Priestley found that water treated in this manner had a pleasant taste, and he offered it to friends as a refreshing drink. In 1772, Priestley published a paper entitled Impregnating Water with Fixed Air in which he describes dripping oil of vitriol (or sulfuric acid as it is now called) onto chalk to produce carbon dioxide gas, and encouraging the gas to dissolve into an agitated bowl of water.

Another Englishman, John Mervin Nooth, improved Priestley's design and sold his apparatus for commercial use in pharmacies. Swedish chemist Torbern Bergman invented a generating apparatus that made carbonated water from chalk by the use of sulfuric acid. Bergman's apparatus allowed imitation mineral water to be produced in large amounts. Swedish chemist Jöns Jacob Berzelius started to add flavors (spices, juices and wine) to carbonated water in the late 18th century.

 Phosphate soda

A variant of soda in the United States called "phosphate soda" appeared in the late 1870s. It became one of the most popular soda fountain drinks from 1900 through the 1930s, with the lemon or orange phosphate being the most basic. The drink consists of 1 US fl oz (30 ml) fruit syrup, 1/2 teaspoon of phosphoric acid, and enough carbonated water and ice to fill a glass. This drink was commonly served in pharmacies.

 Soda fountain pioneers

Artificial mineral waters, usually called "soda water", and the soda fountain made the biggest splash in the United States. Beginning in 1806, Yale chemistry professor Benjamin Silliman sold soda waters in New Haven, Connecticut. He used a Nooth apparatus to produce his waters. Businessmen in Philadelphia and New York City also began selling soda water in the early 19th century. In the 1830s, John Matthews of New York City and John Lippincott of Philadelphia began manufacturing soda fountains. Both men were successful and built large factories for fabricating fountains.

 Soda fountains vs. bottled sodas

The drinking of either natural or artificial mineral water was considered a healthy practice. The American pharmacists selling mineral waters began to add herbs and chemicals to unflavored mineral water. They used birch bark (see birch beer), dandelion, sarsaparilla, fruit extracts, and other substances.
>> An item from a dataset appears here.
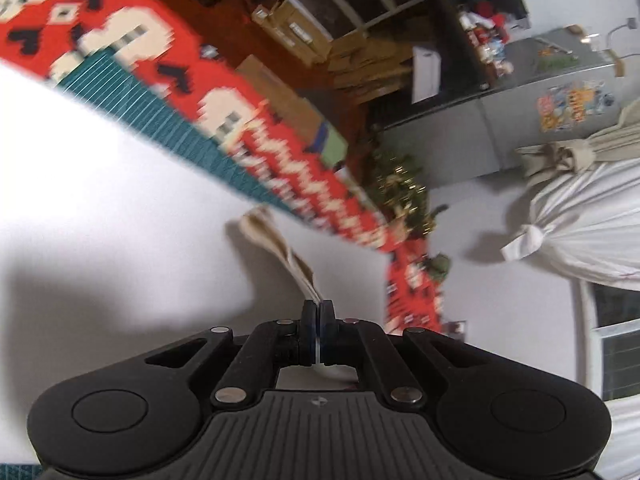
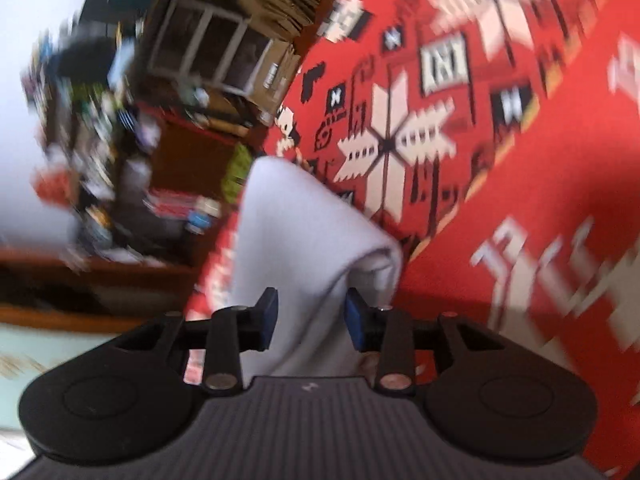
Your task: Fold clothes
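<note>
Bottom centre, the left gripper is pinched tight on a beige strip of cloth trailing up over the white garment. The right gripper stands partly apart, pads clear of the white fold lying between them. Beyond, the red patterned blanket.

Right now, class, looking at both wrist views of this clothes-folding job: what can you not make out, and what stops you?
- Left wrist view: the white garment is overexposed, its outline cut off by the left edge; the left hand-held gripper hides the pinched cream edge.
- Right wrist view: motion blur smears the shelves; the right hand-held gripper hides the lower end of the white cloth.
</note>
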Available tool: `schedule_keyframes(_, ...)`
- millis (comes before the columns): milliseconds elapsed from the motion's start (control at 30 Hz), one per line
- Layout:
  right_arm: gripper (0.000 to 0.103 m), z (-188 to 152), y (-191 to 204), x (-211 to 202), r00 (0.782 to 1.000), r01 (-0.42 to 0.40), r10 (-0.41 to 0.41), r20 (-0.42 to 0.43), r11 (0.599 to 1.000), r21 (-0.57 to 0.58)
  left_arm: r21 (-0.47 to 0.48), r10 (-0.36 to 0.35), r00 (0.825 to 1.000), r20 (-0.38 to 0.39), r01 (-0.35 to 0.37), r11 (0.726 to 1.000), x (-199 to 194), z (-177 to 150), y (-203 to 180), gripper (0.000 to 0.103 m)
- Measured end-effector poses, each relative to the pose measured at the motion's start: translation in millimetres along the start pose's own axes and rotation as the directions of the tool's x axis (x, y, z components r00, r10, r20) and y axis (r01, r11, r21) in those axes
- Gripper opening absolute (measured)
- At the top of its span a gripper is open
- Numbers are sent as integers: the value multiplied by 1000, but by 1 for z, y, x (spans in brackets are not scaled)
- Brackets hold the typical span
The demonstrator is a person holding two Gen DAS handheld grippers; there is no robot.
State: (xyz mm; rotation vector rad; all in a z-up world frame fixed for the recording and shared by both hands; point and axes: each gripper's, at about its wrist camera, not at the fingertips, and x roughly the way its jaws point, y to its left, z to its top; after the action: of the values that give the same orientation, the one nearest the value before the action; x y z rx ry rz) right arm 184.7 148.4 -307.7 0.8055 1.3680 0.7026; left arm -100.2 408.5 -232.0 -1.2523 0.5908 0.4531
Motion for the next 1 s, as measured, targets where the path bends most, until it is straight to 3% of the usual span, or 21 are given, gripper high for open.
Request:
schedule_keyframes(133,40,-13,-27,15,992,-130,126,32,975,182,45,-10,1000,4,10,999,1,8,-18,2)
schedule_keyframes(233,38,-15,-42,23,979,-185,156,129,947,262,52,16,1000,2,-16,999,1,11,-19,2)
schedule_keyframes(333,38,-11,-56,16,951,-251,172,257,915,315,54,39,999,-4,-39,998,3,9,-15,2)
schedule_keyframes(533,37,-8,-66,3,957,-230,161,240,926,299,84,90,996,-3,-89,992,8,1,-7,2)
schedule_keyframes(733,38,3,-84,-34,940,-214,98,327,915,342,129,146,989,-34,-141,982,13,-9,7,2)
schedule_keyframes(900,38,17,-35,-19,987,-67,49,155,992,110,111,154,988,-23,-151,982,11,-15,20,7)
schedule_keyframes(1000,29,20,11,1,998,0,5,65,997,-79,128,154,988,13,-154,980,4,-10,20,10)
Flavorings were also added to improve the taste. Pharmacies with soda fountains became a popular part of American culture. Many Americans frequented the soda fountain on a daily basis. Due to problems in the U.S. glass industry, bottled drinks were a small portion of the market in the 19th century. (However, they were known in England. In The Tenant of Wildfell Hall, published in 1848, the caddish Huntingdon, recovering from months of debauchery, wakes at noon and gulps a bottle of soda-water. In America, most soft drinks were dispensed and consumed at a soda fountain, usually in a drugstore or ice cream parlor. In the early 20th century, sales of bottled soda increased exponentially. In the second half of the 20th century, canned soft drinks became an important share of the market.
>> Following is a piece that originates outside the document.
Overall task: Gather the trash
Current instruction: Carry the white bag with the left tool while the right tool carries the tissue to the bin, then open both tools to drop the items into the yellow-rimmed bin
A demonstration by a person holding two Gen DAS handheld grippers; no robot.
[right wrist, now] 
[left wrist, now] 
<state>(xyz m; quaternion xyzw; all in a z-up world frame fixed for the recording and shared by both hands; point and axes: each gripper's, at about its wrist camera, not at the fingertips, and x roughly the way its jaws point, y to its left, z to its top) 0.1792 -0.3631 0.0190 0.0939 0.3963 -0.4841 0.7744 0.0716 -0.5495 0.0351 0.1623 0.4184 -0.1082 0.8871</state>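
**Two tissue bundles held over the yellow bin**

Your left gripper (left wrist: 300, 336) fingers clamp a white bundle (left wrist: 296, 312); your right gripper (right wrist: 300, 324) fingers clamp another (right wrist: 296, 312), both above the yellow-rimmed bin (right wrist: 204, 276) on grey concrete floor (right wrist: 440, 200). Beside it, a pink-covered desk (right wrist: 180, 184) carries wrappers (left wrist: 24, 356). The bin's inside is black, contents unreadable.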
 Soft drink bottling industry

Over 1,500 U.S. patents were filed for either a cork, cap, or lid for the carbonated drink bottle tops during the early days of the bottling industry. Carbonated drink bottles are under great pressure from the gas. Inventors were trying to find the best way to prevent the carbon dioxide or bubbles from escaping. In 1892, the "Crown Cork Bottle Seal" was patented by William Painter, a Baltimore, Maryland machine shop operator. It was the first very successful method of keeping the bubbles in the bottle.
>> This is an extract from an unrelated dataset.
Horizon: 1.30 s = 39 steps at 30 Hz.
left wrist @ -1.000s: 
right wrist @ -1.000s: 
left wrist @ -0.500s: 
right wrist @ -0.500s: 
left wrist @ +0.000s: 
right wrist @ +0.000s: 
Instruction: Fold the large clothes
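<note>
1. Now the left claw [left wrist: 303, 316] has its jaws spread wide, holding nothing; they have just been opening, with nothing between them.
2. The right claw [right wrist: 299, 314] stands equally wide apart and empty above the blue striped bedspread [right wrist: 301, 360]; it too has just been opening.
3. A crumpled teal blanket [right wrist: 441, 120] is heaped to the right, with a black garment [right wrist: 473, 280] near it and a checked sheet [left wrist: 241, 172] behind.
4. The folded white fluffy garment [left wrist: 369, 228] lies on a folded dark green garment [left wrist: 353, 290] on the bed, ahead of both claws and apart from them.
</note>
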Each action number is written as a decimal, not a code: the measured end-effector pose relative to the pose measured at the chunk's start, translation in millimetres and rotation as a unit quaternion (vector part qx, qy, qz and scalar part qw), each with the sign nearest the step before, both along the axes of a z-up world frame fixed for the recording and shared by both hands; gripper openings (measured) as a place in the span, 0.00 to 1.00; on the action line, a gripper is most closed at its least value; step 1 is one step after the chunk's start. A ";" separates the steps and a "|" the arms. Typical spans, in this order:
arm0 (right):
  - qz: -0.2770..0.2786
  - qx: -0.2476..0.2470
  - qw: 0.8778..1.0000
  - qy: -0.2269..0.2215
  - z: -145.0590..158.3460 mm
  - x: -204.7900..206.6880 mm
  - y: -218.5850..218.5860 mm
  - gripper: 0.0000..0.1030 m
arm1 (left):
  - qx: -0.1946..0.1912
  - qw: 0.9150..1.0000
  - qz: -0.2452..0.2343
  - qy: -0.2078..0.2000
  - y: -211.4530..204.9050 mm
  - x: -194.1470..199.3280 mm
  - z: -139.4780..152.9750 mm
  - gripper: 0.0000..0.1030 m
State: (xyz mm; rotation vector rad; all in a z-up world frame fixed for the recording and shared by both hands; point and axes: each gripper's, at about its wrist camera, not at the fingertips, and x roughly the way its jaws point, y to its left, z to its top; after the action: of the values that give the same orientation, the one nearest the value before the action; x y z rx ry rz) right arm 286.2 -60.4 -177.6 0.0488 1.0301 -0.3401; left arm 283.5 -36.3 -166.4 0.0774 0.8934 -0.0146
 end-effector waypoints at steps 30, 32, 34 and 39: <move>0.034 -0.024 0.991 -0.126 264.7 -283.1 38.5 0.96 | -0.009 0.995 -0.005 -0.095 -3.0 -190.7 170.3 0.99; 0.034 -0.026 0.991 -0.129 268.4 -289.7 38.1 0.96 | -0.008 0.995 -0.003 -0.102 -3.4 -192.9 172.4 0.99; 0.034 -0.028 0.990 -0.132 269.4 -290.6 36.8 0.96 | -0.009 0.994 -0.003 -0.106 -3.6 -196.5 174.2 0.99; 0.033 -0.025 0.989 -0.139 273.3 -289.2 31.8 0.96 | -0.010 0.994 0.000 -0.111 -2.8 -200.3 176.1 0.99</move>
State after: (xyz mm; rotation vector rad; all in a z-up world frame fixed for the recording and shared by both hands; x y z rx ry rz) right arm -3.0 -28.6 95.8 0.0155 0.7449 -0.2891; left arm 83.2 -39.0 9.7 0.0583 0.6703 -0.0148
 Automatic production of glass bottles

In 1899, the first patent was issued for a glass-blowing machine for the automatic production of glass bottles. Earlier glass bottles had all been hand-blown. Four years later, the new bottle-blowing machine was in operation. It was first operated by the inventor, Michael Owens, an employee of Libby Glass Company. Within a few years, glass bottle production increased from 1,400 bottles a day to about 58,000 bottles a day.

 Home-Paks and vending machines

During the 1920s, "Home-Paks" were invented. "Home-Paks" are the familiar six-pack cartons made from cardboard. Vending machines also began to appear in the 1920s. Since then, soft drink vending machines have become increasingly popular. Both hot and cold drinks are sold in these self-service machines throughout the world.